- [What you need to do] The lines to reproduce from the material below are those from the one containing "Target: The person" through the one containing "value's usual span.", both included; write them out exactly and add nothing.

- [Materials provided]
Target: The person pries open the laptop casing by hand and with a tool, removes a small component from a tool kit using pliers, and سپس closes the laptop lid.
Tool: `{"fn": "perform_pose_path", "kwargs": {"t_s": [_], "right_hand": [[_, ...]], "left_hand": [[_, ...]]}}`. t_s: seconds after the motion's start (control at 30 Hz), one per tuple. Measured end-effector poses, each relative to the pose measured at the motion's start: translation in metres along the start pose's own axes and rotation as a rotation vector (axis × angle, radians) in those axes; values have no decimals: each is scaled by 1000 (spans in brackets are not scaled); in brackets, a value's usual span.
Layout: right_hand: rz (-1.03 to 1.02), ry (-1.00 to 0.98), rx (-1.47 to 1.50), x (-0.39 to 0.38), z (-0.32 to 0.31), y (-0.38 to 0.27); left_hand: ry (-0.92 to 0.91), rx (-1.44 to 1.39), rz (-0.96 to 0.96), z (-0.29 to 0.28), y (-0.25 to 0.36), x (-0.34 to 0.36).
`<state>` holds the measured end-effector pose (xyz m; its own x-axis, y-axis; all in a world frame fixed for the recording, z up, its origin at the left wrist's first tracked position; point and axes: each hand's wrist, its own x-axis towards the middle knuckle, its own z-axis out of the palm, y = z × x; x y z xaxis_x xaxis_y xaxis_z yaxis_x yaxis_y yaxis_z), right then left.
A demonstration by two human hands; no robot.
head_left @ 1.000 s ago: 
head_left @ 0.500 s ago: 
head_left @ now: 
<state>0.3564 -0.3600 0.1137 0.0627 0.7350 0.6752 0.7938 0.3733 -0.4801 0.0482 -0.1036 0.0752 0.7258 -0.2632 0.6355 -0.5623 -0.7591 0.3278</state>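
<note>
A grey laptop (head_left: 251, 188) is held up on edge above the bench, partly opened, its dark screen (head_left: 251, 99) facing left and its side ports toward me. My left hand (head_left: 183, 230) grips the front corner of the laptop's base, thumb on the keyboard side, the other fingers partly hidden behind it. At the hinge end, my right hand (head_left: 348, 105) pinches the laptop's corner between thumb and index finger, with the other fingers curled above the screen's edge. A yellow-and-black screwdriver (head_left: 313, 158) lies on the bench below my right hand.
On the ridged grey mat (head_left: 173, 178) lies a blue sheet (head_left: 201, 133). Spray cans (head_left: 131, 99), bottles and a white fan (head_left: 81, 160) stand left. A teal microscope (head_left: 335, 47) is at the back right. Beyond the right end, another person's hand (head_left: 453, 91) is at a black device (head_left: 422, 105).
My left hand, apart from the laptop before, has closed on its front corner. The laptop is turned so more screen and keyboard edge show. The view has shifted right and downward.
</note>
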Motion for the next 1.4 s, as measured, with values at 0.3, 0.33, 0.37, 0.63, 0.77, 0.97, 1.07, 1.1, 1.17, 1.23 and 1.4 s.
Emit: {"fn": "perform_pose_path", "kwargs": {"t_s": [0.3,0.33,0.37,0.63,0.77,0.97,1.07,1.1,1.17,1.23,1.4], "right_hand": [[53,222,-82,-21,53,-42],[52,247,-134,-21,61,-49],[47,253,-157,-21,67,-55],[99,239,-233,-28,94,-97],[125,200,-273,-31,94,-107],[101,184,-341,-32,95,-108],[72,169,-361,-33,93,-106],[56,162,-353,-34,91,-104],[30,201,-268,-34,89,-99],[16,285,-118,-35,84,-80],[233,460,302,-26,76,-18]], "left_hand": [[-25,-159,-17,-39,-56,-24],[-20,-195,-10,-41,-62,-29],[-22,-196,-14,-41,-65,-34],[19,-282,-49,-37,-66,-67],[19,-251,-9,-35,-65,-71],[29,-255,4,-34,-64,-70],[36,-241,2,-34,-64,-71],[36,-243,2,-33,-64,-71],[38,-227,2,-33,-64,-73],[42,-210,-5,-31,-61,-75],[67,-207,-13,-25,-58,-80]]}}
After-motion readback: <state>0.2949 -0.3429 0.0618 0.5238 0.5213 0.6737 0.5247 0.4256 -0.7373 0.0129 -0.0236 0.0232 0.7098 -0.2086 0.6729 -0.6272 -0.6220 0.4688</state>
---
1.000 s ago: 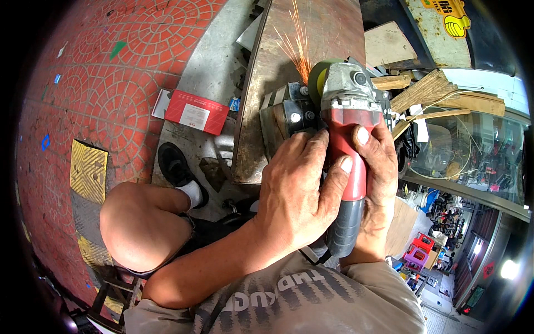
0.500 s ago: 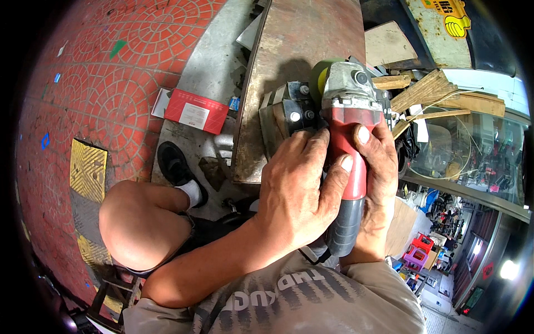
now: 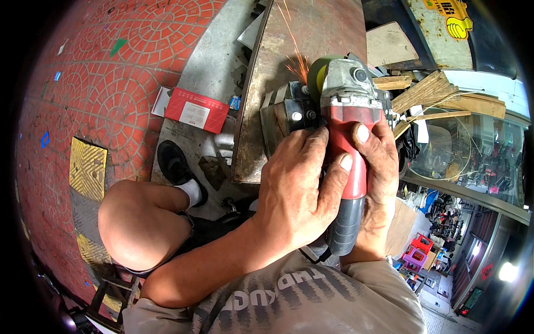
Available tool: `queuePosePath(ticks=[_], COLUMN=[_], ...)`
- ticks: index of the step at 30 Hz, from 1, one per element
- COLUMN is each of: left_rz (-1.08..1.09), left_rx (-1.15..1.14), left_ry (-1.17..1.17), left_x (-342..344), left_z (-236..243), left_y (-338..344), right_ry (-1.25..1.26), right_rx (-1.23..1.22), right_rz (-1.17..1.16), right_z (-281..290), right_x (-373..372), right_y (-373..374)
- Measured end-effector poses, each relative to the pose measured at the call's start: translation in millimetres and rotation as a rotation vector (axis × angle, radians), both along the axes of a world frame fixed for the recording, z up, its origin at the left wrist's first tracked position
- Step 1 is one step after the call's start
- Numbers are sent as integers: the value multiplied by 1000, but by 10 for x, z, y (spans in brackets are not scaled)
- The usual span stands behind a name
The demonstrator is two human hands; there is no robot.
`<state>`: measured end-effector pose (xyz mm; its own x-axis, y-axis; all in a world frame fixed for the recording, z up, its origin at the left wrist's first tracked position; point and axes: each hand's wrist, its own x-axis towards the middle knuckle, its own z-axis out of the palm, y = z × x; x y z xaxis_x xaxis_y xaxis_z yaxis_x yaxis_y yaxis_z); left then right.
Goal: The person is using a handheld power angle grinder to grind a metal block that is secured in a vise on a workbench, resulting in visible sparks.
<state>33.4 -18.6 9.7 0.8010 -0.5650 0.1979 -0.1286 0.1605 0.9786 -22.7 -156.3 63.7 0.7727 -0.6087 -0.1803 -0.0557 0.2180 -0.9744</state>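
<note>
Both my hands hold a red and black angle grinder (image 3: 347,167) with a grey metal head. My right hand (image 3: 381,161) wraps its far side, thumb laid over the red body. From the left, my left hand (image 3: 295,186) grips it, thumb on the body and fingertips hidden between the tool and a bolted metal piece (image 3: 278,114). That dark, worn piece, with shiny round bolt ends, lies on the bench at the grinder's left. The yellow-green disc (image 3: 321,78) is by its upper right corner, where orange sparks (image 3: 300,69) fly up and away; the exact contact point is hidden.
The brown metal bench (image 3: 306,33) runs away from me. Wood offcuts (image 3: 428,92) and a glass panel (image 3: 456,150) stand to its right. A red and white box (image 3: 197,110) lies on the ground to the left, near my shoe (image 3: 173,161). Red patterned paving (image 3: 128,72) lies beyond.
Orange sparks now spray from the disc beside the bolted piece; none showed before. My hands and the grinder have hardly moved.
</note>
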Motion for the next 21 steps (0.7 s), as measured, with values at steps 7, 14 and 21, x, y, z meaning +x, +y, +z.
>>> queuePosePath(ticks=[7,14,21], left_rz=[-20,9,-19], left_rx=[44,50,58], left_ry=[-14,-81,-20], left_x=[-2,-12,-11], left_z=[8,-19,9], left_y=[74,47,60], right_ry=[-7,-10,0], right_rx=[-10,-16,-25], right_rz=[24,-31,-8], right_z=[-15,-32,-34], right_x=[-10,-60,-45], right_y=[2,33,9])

- [Output]
Target: The person pries open the laptop casing by hand and with a tool, removes a small component from a tool kit using pliers, and سپس closes the laptop lid.
Tool: `{"fn": "perform_pose_path", "kwargs": {"t_s": [_], "right_hand": [[_, ...]], "left_hand": [[_, ...]]}}`. t_s: seconds after the motion's start (control at 30 Hz), one per tuple. Measured end-effector poses, each relative to the pose measured at the motion's start: translation in metres along the start pose's own axes and rotation as a rotation vector (axis × angle, radians) in those axes; values have no decimals: each is scaled by 1000 (spans in brackets are not scaled); in brackets, a value's usual span.

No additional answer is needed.